Write out the material below exactly, beginning at the line that contains "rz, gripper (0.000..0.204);" and ending with its last line, both ends included; write nothing else.

------------------------------------------------------------

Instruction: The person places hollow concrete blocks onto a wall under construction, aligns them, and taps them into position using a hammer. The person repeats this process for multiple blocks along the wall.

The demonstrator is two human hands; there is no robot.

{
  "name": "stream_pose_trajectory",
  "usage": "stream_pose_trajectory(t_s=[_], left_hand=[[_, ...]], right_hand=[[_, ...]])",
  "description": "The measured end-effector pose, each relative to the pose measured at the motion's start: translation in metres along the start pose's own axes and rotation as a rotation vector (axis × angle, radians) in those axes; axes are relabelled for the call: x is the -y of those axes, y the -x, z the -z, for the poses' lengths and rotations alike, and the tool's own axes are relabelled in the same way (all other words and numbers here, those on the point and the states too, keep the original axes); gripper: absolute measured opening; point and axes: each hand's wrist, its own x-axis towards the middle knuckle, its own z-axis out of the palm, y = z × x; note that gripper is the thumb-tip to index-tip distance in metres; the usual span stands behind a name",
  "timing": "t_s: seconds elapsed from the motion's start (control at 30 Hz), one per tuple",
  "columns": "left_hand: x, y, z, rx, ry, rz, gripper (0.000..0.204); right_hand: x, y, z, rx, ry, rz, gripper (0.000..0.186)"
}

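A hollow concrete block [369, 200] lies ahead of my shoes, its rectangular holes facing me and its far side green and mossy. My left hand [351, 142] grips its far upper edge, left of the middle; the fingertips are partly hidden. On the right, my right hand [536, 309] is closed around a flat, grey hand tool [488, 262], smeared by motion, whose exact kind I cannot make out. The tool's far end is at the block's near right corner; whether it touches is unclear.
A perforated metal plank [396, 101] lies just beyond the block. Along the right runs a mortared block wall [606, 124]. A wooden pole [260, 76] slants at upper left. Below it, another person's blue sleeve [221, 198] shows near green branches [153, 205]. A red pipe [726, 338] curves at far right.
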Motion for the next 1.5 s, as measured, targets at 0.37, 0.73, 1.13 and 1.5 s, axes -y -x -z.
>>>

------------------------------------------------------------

**Result**:
  "columns": "left_hand: x, y, z, rx, ry, rz, gripper (0.000..0.204); right_hand: x, y, z, rx, ry, rz, gripper (0.000..0.186)"
}

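A hollow concrete block [369, 200] lies ahead of my shoes, its rectangular holes facing me and its far side green and mossy. My left hand [351, 142] grips its far upper edge, left of the middle; the fingertips are partly hidden. On the right, my right hand [536, 309] is closed around a flat, grey hand tool [488, 262], smeared by motion, whose exact kind I cannot make out. The tool's far end is at the block's near right corner; whether it touches is unclear.
A perforated metal plank [396, 101] lies just beyond the block. Along the right runs a mortared block wall [606, 124]. A wooden pole [260, 76] slants at upper left. Below it, another person's blue sleeve [221, 198] shows near green branches [153, 205]. A red pipe [726, 338] curves at far right.
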Motion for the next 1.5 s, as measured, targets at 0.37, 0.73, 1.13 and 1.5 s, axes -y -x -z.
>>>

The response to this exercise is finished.